Даже если бы эта нетерпимость порождалась искренней верой, с этим сложно было бы смириться. Но она сопровождалась неприкрытым презрением к духовному достоинству простого человека, и это делало позицию церкви неприемлемой для свободного духа того времени. Мы вполне беспристрастно говорили о политике римской церкви в отношении ее восточной сестры-церкви, оказавшейся в сложном положении. Многие из приемов и средств, которыми пользовалось католичество, были совершенно недопустимы. В отношении же римской церкви к своим верным — католикам, прослеживается подлинный цинизм. Она сама уничтожила свой авторитет, пренебрегая своим же учением о праведности. Но вершиной безрассудства римской церкви была торговля индульгенциями — возможностью откупиться от страданий души в чистилище за деньги. Рим начал активно продавать индульгенции в XV в., но дух, который привел к этому позорному и, как оказалось, гибельному занятию, был очевиден уже в XII и XIII вв.
Еще задолго до того, как зерно критики, посеянное Фридрихом II, успело прорости в умах людей и принесло неизбежный плод бунта, в христианских странах было сильно чувство, что не все нормально в духовной атмосфере католичества. Внутри церкви возникли движения, которые в наши дни мы назвали бы «движениями за возрождение». Они скорее подразумевали критику, чем открыто критиковали ее существующие порядки и организации. Люди искали новые способы вести праведную жизнь за пределами монастырей и приходов.
В этой связи весьма примечательна личность св. Франциска Ассизского (1181–1226). Мы не станем подробно останавливаться на том, как этот привлекательный молодой человек из города Ассизи в Северной Италии принял решение отказаться от соблазнов мирской жизни и отправился искать Бога. Начало этой истории во многом схоже с ранними переживаниями Гаутамы Будды. В молодости Франциск, сын богатых родителей, пережил внезапное преображение среди жизни, наполненной удовольствиями, и, дав обет крайней нищеты, остальную жизнь посвятил подражанию жизни Христа, служению больным и увечным и в особенности служению прокаженным, которых тогда было великое множество в Италии.

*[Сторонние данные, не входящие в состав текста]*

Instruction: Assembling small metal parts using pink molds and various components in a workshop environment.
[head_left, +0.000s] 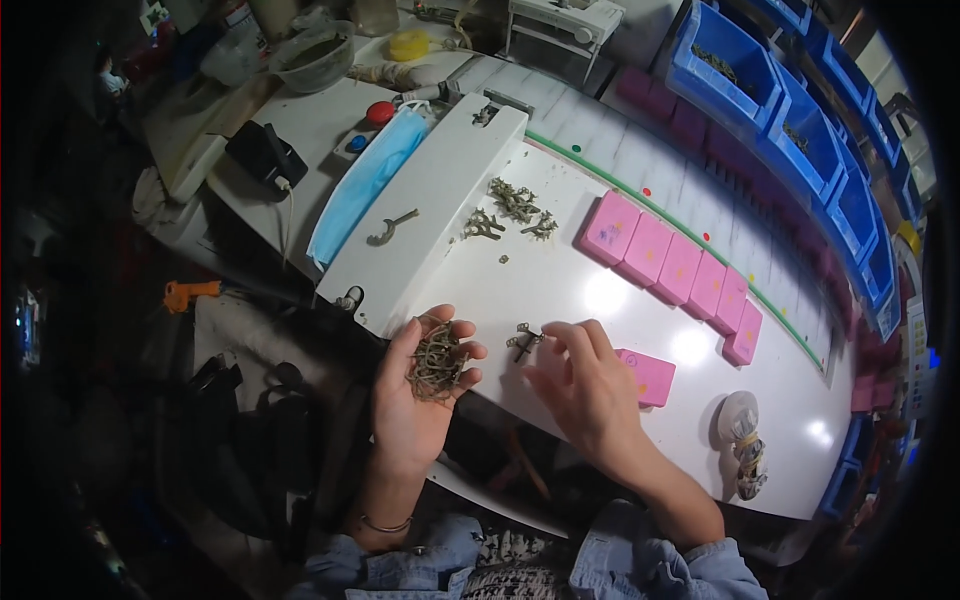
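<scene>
My left hand (410, 400) is palm up with its fingers curled around a heap of small branched metal pieces (438, 362), dull bronze-grey in colour. To its right, my right hand (592, 385) hovers low over the white work surface (480, 290), thumb and forefinger apart. Near its forefinger tip lies a small cluster of the same metal pieces (524, 342); contact with the finger is hard to make out. Farther back on the surface is a loose pile of similar pieces (513, 200), with smaller groups beside it. One pink block (648, 378) sits just behind my right hand.
A row of pink blocks (680, 270) runs along a green strip at the back. Blue bins (725, 65) are racked at the upper right. A knotted plastic bag (745, 445) lies at right. On the left are a raised white ledge, a blue face mask (370, 180) and a black adapter (266, 158).
</scene>
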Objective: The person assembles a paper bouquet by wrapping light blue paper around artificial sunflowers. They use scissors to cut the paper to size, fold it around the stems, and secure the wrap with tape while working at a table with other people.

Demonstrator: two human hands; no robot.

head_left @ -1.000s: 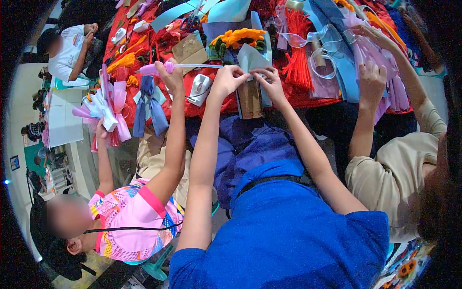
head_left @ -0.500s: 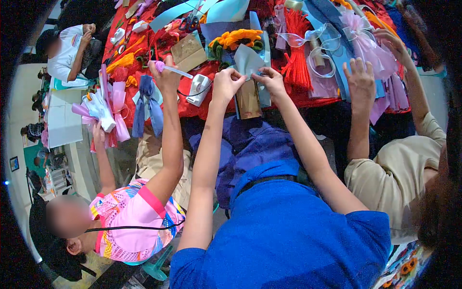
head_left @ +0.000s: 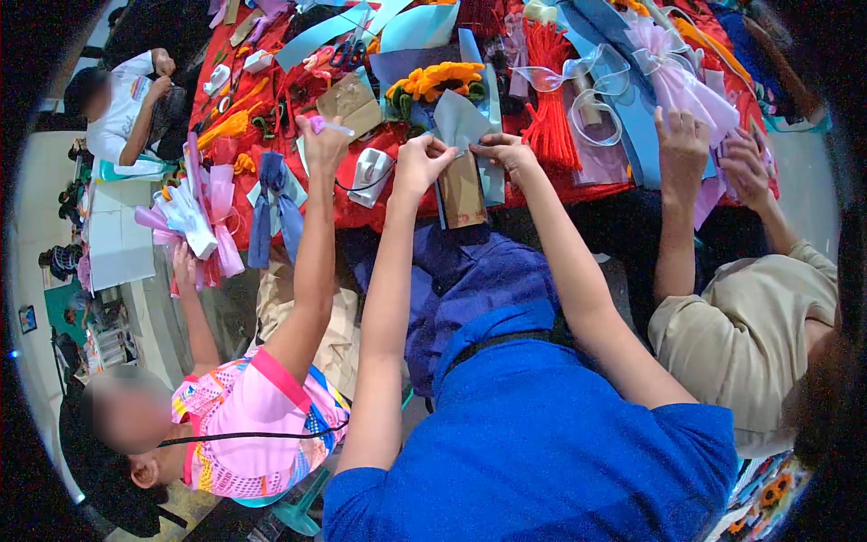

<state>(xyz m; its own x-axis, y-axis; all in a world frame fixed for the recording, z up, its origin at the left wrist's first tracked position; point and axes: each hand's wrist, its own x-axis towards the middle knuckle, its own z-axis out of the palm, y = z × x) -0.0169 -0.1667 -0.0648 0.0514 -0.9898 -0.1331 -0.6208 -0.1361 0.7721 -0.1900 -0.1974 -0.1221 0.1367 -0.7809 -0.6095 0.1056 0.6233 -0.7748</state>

К нему стали присоединяться многочисленные последователи, и так на свет появился первый орден нищенствующих монахов — францисканцы, или «серые братья», названные так из-за цвета сутан. За первоначальным братством последовал и женский орден. Отметим, что Франциск Ассизский проповедовал, не зная притеснений от мусульман, в Египте и Палестине, хотя в самом разгаре был Пятый крестовый поход. Его деятельность получила официальное одобрение и поддержку Папы Иннокентия III. Впрочем, пока св. Франциск находился на Востоке, произошла перестройка его ордена, усилившая подчиненность францисканцев Риму и заменившая церковной дисциплиной искреннюю, братскую связь членов ордена.
Как следствие этих изменений св. Франциск отказался от прежнего главенства в ордене. В последующие годы он страстно проповедовал идеал нестяжания и добровольной нищеты, но не успел еще умереть основатель ордена нищенствующих монахов, как орден стал приобретать собственность через доверенных лиц и строить величественную церковь в Ассизи, в память о своем основателе. Послушание, которое после его смерти было наложено на его непосредственных спутников, мало чем отличалось от гонений. Некоторых из наиболее видных приверженцев нестяжания бичевали, другие оказались в заточении, один из братьев был убит, пытаясь бежать, а брат Бернард, «первый ученик», как затравленный зверь, целый год был вынужден скрываться среди лесов и гор.
Эта борьба внутри францисканского ордена представляет большой интерес, так как она стала предзнаменованием серьезных потрясений, которые ожидали христианский мир. Весь XIII в. часть францисканцев не могла смириться с церковным надзором, и в 1318 г. четверо из них были сожжены заживо в Марселе как неисправимые еретики. Можно полагать, что дух учения св. Франциска мало чем отличался от учения Вальдо XII в., основателя истребленной секты вальденсов. Оба они ревностно следовали за Иисусом из Назарета. Но Вальдо восстал против церкви, св. Франциск же изо всех сил старался быть ее послушным чадом, и его критика официального христианства оставалась подспудной. Оба эти случая красноречиво говорят о том, что совесть человека начинала противиться власти и повседневной практике церкви. И очевидно, что в случае с нищенствующими монахами-францисканцами, как и с вальденсами, церковь почуяла бунт.